Shannon moved between Dallas and Austin, and saw Stevie Ray Vaughan at The Fog with Vaughan's group Blackbird. Vaughan later formed a group called Double Trouble, and in 1980 Shannon wound up taking the place of the bass player, Jackie Newhouse, after seeing Double Trouble at Rockefellers in Houston. Vaughan was tapped to do some guitar tracks for David Bowie (including guitar on "Let's Dance"), and was then offered the chance to tour with Bowie, putting the new group's future in doubt. Ultimately, though, Vaughan's manager turned down the offer. Vaughan, Shannon and drummer Chris Layton would stay together as Stevie Ray Vaughan & Double Trouble.

After joining Double Trouble, Shannon met his future wife Kumi and they eventually married in 1986. His drug-use returned, and in increasing volumes, often with the band leader, Vaughan. Eventually both realized a need to change that lifestyle, and both checked into rehabilitation in separate cities, becoming clean and sober. The newly healthy band was on the upswing, making popular music and gaining wider fame, until the helicopter carrying Vaughan crashed into a hillside after a show at Alpine Valley Music Theater, near East Troy, Wisconsin, on August 27, 1990, killing all aboard.

=== Later career ===
After a period of mourning, Shannon's musical career eventually continued. He played with Doyle Bramhall, Denny Freeman and Chris Layton in The Mighty Zor.

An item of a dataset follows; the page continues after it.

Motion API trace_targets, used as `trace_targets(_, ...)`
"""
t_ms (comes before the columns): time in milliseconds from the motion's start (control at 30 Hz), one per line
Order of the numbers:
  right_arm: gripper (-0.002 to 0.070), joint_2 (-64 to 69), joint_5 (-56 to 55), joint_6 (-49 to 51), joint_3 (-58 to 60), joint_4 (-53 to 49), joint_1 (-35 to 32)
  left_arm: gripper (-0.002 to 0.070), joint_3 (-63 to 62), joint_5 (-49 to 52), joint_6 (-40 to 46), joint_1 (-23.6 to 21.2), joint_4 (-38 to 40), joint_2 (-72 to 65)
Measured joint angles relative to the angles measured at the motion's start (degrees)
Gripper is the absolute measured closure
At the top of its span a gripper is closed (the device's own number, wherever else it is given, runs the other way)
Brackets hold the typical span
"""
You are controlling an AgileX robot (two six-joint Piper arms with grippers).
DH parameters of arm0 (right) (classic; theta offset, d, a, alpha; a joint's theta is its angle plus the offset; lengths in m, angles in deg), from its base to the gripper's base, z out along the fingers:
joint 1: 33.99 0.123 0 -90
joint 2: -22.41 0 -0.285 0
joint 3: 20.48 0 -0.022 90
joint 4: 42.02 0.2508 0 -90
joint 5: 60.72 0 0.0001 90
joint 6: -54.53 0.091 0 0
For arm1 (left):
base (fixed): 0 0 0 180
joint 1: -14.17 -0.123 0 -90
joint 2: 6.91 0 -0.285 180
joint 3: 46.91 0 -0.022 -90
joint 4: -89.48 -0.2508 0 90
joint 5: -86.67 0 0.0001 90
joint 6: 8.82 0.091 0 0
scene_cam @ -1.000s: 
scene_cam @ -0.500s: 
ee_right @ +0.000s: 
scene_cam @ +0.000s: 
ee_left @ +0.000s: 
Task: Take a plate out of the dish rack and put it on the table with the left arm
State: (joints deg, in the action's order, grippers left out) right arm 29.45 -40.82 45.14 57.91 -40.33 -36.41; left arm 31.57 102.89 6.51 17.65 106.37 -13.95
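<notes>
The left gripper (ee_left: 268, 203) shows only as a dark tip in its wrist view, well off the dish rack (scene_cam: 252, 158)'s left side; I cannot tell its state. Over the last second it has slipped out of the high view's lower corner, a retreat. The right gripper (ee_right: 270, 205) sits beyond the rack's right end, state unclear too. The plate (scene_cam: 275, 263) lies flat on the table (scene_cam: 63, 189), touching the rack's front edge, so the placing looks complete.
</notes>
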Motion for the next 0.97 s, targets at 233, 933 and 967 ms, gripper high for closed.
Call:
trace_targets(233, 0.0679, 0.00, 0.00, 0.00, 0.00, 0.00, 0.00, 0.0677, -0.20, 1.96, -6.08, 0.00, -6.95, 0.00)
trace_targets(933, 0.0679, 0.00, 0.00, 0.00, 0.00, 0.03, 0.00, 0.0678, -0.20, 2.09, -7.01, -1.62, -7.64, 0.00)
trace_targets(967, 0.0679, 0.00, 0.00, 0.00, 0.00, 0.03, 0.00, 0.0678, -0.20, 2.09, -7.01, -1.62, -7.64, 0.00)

Shannon was asked by The Rolling Stones to audition to replace Bill Wyman, but did not get the role. Other notable projects included the Arc Angels with Doyle Bramhall II and Charlie Sexton, and Storyville with Malford Milligan. He toured with Susan Tedeschi and, along with Chris Layton, toured and recorded with Kenny Wayne Shepherd. He and Layton played on Jimmy D. Lane's It's Time. He has played with other notable musicians, including Eric Clapton, The Rolling Stones, Little Richard, Hubert Sumlin, Mike McCready, Jonny Lang, Buddy Guy, Jimmie Vaughan, Eric Johnson, David Grissom, Mato Nanji, Jeff Beck, Lou Gramm and John Mayer.

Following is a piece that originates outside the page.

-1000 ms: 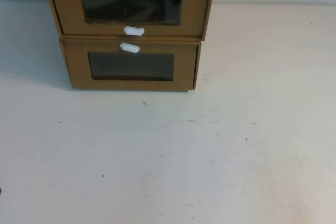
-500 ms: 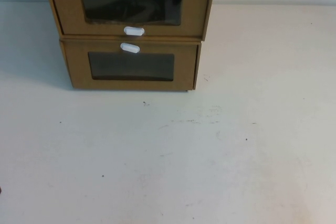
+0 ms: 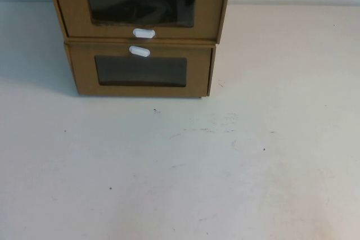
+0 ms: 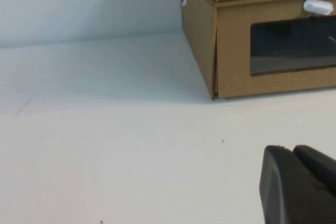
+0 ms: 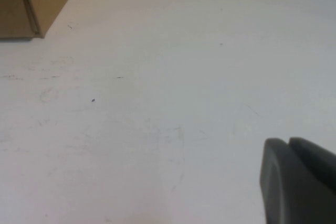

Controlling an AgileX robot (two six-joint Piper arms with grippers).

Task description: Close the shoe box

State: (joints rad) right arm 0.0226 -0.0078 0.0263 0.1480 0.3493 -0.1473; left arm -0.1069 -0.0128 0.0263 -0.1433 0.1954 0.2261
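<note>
Left gripper (image 4: 299, 184): only a dark edge shows in the left wrist view, low over the white worktop (image 4: 105, 129), near the stacked boxes' left front corner, touching nothing. Can't tell how far apart its fingers are. Right gripper (image 5: 299, 182): same dark edge in the right wrist view, over bare worktop, well apart from the boxes' right corner. Finger spread not visible; holding nothing that shows. Neither gripper appears in the high view.

Outward: two brown cardboard drawer boxes stacked at the worktop's far edge, left of centre. The shoe box (image 3: 140, 7) is the top one, w/ clear window and white pull tab (image 3: 144, 33) below it. The lower box (image 3: 140, 71) has its tab above the window.

Judgement: the top drawer front looks about flush w/ its sleeve, maybe nearly shut already. To finish well, push flat on the front panel beside the window, straight back, gently so the stack doesn't slide.
</note>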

In 1999, Shannon, in company with Chris Layton, provided the rhythm section for the Debbie Davies release Tales From the Austin Motel on Shanachie Records.

In 2001, Double Trouble reformed, releasing their only album to date without Vaughan. Titled Been a Long Time, it featured many guest performers (including Tedeschi) filling Vaughan's frontman role.

His primary bass was a battered Arctic White 1962 Fender Jazz Bass with a red tortoise shell pickguard. Both Jimi Hendrix and BB King jammed on this bass with Johnny Winter on guitar, as documented in photos. He has been seen playing Yamaha BBs, Music Man StingRays, other Fender Precision and Jazz basses (mostly American, American Deluxe and Custom Shop models) and custom Fodera basses.

==Awards==
Shannon was inducted into the Rock and Roll Hall of Fame as a member of Double Trouble in 2015.